## Task goal
From the entries that follow, copy exactly the lines beginning at the line holding "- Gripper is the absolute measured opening" and continuing through the line holding "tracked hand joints".
*** Given records
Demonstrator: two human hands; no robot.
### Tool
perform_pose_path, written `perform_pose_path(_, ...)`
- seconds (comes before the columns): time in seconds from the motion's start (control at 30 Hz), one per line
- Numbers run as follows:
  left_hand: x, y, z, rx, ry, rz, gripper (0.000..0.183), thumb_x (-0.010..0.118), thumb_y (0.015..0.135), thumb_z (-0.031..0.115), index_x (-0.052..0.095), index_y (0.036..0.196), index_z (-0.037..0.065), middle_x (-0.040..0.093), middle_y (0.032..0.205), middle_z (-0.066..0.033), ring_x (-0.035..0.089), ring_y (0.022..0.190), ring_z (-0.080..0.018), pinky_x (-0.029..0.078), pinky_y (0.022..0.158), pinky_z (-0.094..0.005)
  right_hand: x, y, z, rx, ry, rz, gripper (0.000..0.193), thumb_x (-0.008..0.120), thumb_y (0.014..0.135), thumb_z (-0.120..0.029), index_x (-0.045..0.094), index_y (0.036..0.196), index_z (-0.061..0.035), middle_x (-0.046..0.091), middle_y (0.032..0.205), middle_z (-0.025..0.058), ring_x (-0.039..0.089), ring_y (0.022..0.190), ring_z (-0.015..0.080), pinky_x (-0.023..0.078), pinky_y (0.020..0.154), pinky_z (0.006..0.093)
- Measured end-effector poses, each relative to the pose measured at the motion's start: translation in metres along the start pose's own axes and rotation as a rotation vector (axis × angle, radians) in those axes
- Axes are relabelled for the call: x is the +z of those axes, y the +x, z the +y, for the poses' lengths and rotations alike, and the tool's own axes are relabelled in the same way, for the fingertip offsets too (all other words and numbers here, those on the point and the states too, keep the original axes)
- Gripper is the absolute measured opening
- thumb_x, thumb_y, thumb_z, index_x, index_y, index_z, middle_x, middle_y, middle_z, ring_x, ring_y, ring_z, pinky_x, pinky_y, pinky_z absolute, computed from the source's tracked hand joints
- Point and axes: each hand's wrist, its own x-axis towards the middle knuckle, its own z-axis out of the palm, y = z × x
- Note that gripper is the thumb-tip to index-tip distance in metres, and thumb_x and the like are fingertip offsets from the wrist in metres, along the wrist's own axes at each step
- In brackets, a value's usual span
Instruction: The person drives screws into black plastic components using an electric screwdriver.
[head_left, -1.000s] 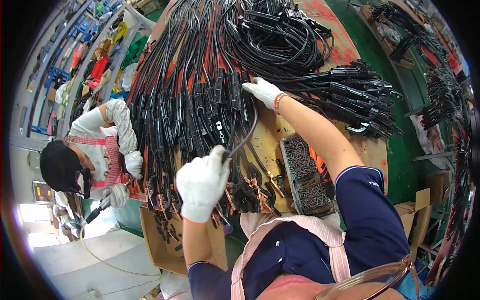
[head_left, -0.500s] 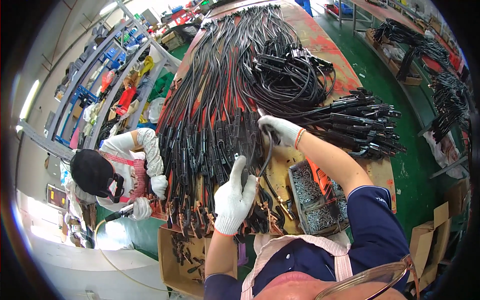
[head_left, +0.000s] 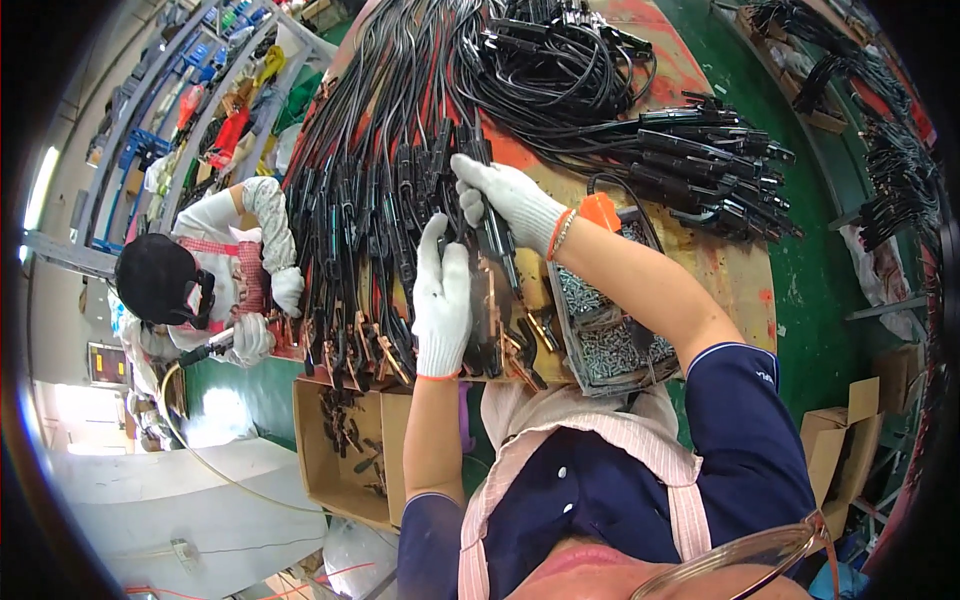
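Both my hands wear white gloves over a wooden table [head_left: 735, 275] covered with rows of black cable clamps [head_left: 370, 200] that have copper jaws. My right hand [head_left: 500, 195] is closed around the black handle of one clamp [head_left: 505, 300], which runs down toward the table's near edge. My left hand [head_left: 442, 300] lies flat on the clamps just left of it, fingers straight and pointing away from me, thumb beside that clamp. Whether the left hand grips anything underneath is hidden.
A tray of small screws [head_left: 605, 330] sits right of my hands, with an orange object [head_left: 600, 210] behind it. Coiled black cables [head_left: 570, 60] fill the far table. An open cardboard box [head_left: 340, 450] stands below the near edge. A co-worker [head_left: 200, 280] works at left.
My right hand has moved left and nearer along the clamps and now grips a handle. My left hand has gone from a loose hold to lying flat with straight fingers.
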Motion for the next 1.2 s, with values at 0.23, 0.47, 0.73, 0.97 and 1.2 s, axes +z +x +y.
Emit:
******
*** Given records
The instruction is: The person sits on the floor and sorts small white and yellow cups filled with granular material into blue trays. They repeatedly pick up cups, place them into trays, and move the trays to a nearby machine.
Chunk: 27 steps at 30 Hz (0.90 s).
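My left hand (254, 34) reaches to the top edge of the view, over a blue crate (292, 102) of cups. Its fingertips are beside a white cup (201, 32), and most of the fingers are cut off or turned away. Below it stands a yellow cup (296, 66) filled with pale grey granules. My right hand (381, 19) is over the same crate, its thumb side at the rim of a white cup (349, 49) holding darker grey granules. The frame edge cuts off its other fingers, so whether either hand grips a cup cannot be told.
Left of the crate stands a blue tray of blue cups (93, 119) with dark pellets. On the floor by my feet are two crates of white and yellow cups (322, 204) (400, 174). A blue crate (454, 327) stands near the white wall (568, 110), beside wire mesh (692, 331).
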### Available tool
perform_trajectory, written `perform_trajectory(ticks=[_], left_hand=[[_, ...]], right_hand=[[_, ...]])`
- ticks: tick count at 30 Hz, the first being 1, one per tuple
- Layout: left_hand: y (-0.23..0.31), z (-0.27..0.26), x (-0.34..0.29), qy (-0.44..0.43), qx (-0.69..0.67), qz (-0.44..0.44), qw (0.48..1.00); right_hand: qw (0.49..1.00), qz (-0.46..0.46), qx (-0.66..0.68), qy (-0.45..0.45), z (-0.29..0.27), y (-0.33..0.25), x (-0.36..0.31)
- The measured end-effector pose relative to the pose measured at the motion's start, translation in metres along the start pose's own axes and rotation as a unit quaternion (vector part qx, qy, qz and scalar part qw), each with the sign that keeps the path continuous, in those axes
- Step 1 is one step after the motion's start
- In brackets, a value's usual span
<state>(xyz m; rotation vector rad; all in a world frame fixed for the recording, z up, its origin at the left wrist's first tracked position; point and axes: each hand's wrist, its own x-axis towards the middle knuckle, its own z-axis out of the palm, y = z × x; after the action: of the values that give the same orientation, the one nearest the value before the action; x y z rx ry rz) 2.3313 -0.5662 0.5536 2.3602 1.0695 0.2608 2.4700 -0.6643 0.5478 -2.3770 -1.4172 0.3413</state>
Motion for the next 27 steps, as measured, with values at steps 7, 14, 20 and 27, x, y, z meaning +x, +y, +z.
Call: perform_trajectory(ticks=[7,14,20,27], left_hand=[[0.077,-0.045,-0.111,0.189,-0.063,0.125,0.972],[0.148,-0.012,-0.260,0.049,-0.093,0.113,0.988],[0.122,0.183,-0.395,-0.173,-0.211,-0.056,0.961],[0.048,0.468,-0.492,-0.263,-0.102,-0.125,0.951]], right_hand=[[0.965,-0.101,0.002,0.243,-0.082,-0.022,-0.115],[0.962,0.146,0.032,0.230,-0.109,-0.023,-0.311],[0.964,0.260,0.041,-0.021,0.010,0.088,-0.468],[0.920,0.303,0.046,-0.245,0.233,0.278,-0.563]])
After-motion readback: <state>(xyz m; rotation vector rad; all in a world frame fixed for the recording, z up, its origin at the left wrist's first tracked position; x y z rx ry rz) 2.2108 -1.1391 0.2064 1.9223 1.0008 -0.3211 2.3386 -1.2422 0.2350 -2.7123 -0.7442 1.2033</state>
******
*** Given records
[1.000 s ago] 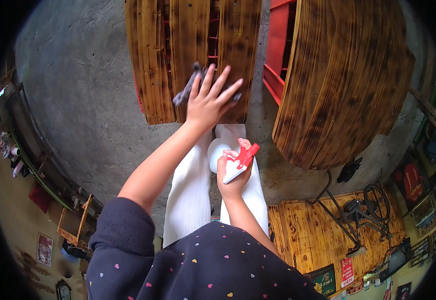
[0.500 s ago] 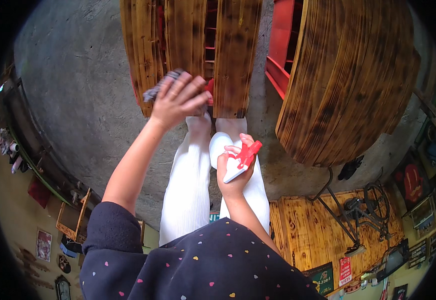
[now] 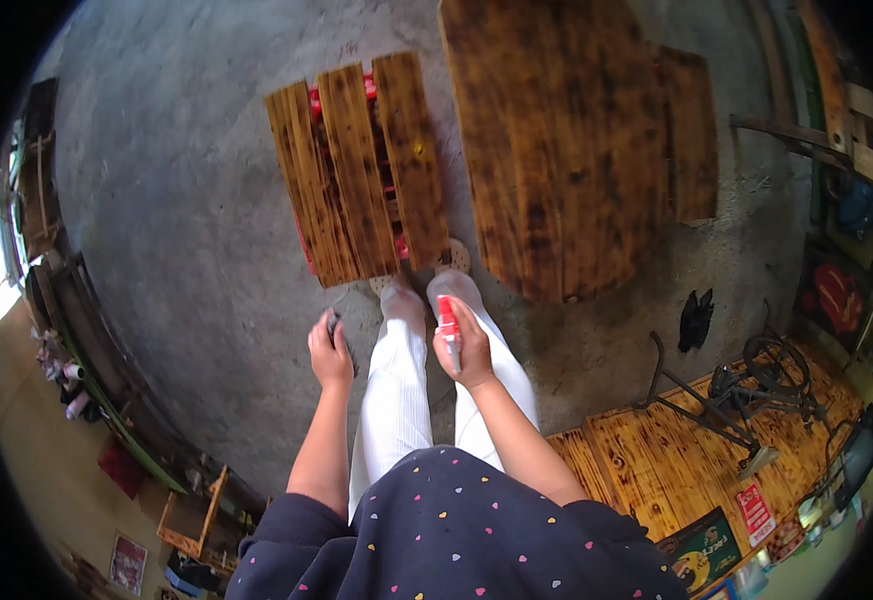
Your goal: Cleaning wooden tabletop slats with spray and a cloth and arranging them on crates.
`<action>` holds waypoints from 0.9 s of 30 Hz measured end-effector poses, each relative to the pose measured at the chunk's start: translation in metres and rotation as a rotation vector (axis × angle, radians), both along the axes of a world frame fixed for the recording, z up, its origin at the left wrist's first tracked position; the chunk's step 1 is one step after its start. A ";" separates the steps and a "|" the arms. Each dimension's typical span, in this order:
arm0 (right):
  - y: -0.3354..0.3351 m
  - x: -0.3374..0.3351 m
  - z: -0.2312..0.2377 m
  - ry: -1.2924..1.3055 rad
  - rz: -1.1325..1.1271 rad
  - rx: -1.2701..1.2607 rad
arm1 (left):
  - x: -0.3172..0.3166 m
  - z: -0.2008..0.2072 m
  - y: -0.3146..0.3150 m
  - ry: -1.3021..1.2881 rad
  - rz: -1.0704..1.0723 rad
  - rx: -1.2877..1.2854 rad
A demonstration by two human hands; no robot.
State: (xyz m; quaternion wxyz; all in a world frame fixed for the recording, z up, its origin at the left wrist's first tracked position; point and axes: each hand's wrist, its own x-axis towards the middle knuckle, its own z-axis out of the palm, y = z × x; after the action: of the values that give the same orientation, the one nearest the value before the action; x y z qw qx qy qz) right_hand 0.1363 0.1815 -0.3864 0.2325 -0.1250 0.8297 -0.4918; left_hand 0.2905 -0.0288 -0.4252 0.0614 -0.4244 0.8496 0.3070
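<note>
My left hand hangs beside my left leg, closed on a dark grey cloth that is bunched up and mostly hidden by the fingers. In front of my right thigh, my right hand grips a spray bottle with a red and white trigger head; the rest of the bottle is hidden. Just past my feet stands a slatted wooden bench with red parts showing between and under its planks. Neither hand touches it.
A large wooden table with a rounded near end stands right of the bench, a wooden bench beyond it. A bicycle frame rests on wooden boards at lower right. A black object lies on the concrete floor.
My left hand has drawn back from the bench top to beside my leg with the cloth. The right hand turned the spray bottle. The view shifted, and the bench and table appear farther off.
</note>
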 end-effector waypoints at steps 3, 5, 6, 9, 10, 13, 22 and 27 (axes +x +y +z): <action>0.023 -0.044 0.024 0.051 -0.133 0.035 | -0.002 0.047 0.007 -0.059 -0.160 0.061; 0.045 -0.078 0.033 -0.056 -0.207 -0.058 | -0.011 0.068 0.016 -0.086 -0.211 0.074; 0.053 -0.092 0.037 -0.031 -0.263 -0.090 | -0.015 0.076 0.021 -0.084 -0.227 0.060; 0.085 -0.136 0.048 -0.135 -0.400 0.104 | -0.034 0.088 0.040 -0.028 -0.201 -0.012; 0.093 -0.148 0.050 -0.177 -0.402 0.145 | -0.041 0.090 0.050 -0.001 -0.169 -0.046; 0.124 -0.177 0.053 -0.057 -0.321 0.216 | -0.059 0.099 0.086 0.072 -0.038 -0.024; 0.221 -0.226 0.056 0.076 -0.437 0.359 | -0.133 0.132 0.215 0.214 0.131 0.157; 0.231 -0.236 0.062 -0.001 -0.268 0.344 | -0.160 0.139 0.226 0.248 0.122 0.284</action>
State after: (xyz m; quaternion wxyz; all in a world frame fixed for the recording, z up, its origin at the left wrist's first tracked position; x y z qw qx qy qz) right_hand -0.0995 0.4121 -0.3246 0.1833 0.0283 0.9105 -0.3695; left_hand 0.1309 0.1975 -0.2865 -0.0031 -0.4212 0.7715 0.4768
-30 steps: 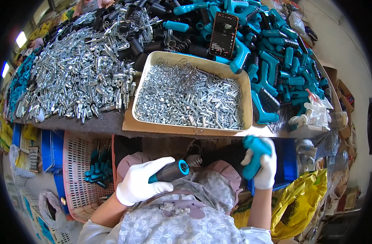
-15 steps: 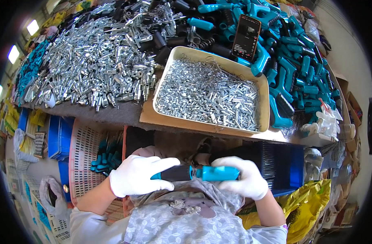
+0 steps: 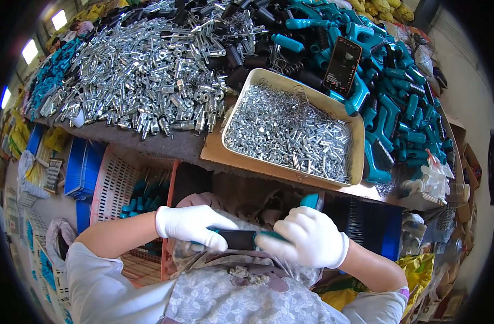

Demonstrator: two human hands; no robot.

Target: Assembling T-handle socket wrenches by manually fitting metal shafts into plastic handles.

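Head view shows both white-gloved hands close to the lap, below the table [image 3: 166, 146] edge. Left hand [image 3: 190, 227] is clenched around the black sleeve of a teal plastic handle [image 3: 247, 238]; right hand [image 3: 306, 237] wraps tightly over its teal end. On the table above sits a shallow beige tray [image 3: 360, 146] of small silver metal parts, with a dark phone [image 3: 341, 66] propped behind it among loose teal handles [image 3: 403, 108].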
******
## Response to the exercise
- Gripper is the absolute measured opening
- thumb_x, thumb_y, thumb_z, index_x, index_y, index_z, middle_x, middle_y, middle_z, ring_x, ring_y, ring_z, pinky_x, pinky_y, pinky_z absolute, computed from the source's tracked hand joints

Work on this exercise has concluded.